In some ways, the summer semester was easier. I gave up some activities, was fortunate enough to live in village accommodation with friends, and took advantage of the temporary removal of COVID-19 restrictions. Yet the exhaustion never left. The spring semester was like driving too fast on a bumpy and dangerous road. The ride was stressful and the wear and tear on the car was immediate. During the summer semester, even though the road flattened out and I was able to drive a little slower, I still drove in the same rutted car. The result was a semester of burnout, prolonged illness, and a reduced ability to complete homework.

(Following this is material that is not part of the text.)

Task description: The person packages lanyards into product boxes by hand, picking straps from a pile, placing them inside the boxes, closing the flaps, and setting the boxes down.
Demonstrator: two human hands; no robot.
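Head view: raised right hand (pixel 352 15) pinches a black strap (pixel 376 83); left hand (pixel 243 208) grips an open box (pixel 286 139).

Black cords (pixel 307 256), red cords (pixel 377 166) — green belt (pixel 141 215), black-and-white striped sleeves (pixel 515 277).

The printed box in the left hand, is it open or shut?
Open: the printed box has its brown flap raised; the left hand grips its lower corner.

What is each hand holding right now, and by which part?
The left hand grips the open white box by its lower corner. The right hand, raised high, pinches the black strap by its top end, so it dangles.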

This, alone, is frustrating. COVID-19 may have guaranteed my third year would be poor, but college assured it would be miserable. The most infuriating aspect of this, however, isn’t burnout. It is the failure of the College to accompany us in the preparation of a career after Oberlin. Summers are a precious commodity for a student; during the summer we can get jobs to pay tuition fees, internships to strengthen our CV or pursue other opportunities such as intensive language programs and study abroad programs. The summer after our third year is especially important as this is usually the time when internships turn into job openings and when we work on scholarship and graduate applications. Instead, we were tasked with preparing for life after college as we were inundated with classes and exhausted from months of study. None of this is in keeping with the purported purpose of college – to prepare us for careers after graduation.

The Junior Practicum, the College’s solution to the fall semester we spent at home, provided us with a one month remotely paid internship. While this program was largely successful, the Practicum internships replaced opportunities lost due to COVID-19 in our second year. They don’t make up for the time we could have spent drafting large applications and working in person last summer, an opportunity available to most college students across the country.

Before COVID-19, a close friend of mine had study abroad experience and a political internship in the pipeline. These were two essential pieces of the puzzle for their future careers, and they had spent many months networking and applying for the programs. Due to COVID-19, both have been canceled. Without a summer break, they were unable to fill this gap in their resumes and their scholarship applications were compromised. There is simply no substitute for opportunities of this caliber.

When I was preparing this play, another friend of mine wondered what could be done by criticizing the three-semester plan. After all, why should the College ever start over? Yet less than two years ago, we assumed the same thing – that we would still operate on a biannual fall-spring schedule. As far as we know, directors may need to consider a similar plan in the future. If they do, I hope they will remember the toll this took on their students, faculty, and staff – and I hope they wonder if it was worth it.

We must also ask ourselves why the College is so disconnected from the reality of student life. How could administrators forget how critical the last summer is to getting a post-graduate career? Or was this consideration offset by the need to prevent students from transferring? Either way, it is disheartening to feel that the College is sabotaging the careers of its own students, rather than supporting them as it is supposed to.

Now that classes have started, I admit that my desire to graduate as soon as possible has waned. Although the campus is overwhelmed with students and the COVID-19 restrictions cannot be completely lifted, the College feels energized in a way I haven’t felt since before the pandemic. I am delighted to take classes, meet new people and work late in the revision office. I just wish I didn’t also scramble to save my graduate plans, feeling that my years of hard work might not be enough.